◆ **THE DATA**:
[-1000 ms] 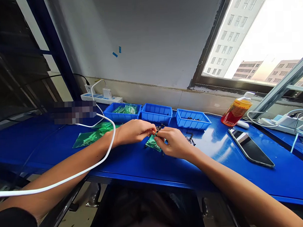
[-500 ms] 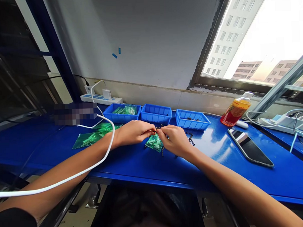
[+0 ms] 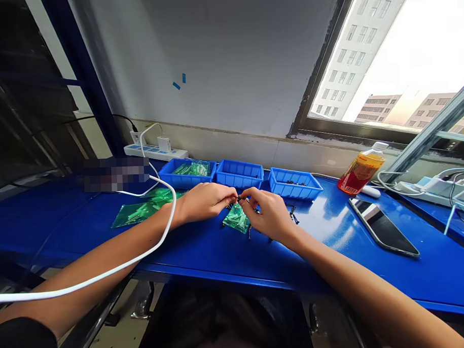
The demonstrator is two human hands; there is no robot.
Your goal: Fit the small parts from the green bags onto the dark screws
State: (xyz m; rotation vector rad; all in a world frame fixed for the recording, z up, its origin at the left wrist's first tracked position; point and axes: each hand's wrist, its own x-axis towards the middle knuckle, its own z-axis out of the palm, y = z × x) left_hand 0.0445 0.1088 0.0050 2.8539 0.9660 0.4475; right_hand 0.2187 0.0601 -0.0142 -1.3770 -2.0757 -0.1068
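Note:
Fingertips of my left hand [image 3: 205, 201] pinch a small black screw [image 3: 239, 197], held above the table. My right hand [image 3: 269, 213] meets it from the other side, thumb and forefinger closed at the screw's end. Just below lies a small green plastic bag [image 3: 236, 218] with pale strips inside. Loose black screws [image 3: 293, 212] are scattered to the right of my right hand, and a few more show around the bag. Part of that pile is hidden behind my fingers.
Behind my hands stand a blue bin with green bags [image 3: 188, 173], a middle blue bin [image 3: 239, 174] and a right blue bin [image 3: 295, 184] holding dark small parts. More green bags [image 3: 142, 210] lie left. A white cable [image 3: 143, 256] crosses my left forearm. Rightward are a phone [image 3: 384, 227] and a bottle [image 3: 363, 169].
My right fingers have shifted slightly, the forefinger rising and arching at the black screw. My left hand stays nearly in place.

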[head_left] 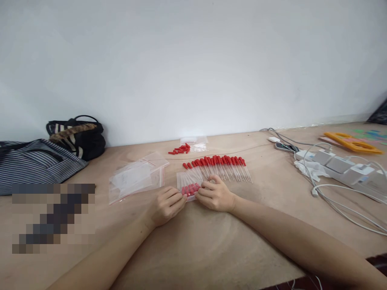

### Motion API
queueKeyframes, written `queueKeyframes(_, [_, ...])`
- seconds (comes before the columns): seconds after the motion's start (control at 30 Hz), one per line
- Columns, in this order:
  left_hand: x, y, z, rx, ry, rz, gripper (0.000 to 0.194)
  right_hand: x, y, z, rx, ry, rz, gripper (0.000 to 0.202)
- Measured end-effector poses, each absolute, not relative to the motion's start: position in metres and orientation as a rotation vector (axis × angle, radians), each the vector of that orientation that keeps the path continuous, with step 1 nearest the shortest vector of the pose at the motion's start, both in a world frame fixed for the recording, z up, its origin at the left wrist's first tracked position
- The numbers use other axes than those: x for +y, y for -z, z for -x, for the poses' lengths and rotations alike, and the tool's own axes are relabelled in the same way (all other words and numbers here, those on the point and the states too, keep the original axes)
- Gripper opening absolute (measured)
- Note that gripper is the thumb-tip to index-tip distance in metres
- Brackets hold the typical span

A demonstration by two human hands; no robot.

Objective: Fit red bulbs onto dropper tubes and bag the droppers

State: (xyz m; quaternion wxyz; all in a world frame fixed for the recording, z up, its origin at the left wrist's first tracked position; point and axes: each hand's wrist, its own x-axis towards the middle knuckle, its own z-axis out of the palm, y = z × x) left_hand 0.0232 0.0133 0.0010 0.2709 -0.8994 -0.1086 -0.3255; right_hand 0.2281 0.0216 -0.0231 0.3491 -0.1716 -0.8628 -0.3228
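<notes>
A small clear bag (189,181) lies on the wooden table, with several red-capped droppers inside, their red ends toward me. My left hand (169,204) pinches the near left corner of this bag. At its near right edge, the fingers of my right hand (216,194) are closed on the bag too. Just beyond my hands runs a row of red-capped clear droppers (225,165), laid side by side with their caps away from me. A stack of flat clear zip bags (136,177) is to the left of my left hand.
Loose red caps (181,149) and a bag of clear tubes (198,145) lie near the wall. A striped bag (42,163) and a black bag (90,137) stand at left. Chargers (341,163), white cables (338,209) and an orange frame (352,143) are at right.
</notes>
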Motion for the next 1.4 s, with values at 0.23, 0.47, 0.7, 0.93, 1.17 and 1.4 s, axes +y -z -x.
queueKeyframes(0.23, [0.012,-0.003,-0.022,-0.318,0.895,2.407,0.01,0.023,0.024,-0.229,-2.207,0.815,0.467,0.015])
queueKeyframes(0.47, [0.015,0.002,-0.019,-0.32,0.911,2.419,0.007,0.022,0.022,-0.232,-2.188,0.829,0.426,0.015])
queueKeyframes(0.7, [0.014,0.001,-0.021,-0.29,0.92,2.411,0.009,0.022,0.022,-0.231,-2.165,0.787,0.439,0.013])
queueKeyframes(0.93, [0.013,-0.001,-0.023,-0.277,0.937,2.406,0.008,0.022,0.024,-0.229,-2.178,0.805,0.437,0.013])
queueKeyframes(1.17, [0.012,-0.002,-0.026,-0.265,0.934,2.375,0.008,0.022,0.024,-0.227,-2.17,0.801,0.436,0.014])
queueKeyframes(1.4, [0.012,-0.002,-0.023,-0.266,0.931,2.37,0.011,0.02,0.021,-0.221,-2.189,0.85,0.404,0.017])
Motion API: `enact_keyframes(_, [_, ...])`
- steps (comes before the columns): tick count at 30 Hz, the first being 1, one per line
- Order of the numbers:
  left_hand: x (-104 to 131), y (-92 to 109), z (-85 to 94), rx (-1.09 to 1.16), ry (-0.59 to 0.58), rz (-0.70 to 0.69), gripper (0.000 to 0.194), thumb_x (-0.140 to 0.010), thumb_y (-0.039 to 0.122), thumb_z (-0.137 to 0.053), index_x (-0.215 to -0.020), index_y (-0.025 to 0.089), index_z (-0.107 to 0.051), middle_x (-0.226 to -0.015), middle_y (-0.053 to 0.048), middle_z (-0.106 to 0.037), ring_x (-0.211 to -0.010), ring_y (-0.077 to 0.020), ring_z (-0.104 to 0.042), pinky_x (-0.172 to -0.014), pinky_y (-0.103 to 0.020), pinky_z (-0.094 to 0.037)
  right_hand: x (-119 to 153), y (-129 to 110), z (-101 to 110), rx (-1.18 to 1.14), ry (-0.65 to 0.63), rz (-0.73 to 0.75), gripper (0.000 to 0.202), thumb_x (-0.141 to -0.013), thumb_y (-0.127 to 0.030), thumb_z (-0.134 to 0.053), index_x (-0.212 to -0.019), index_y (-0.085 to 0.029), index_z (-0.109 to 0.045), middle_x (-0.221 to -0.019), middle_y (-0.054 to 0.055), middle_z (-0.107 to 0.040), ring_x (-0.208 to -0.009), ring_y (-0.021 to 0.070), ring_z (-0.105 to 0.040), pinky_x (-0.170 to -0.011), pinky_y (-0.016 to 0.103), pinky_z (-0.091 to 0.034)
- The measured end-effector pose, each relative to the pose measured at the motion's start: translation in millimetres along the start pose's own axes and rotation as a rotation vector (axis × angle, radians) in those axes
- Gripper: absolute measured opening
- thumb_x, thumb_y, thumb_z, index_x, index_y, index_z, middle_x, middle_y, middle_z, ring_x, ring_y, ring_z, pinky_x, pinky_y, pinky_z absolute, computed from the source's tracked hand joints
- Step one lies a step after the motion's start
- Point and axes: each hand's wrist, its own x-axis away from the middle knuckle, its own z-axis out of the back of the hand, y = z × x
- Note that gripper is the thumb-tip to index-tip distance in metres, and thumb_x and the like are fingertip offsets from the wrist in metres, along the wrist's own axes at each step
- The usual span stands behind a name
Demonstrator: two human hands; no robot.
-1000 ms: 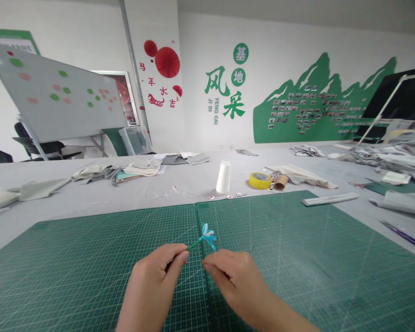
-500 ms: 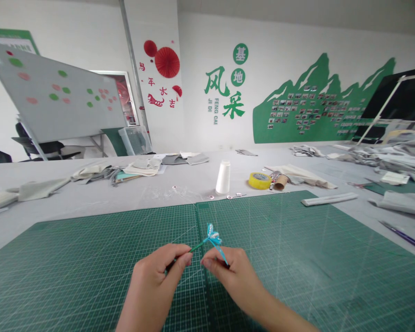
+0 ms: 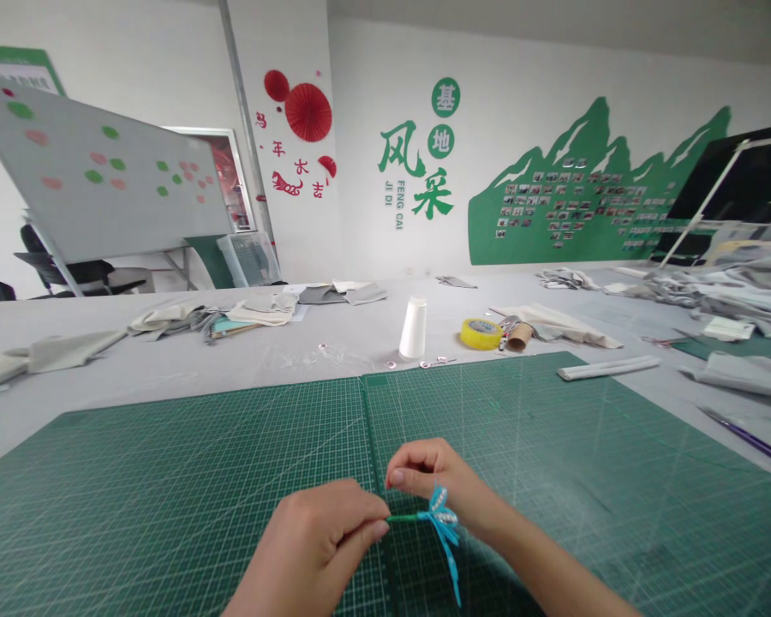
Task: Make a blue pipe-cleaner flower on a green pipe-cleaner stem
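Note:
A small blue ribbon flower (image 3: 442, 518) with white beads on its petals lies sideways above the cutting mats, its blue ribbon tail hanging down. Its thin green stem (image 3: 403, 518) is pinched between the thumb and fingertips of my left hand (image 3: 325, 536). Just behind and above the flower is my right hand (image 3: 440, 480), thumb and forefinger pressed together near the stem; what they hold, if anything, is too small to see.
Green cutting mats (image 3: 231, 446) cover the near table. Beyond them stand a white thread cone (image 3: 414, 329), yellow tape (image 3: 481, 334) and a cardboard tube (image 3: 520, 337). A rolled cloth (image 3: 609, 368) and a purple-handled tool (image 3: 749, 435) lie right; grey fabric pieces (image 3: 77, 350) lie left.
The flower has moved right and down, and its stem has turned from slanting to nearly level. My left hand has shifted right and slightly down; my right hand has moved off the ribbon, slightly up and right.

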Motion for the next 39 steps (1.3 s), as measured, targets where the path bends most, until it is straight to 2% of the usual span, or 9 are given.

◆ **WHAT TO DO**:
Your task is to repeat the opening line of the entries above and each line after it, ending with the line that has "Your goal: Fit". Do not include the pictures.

◆ **EXPECTED ANSWER**:
[-1000 ms] 
[-500 ms] 
[+0 ms] 
The demonstrator is two human hands; there is no robot.
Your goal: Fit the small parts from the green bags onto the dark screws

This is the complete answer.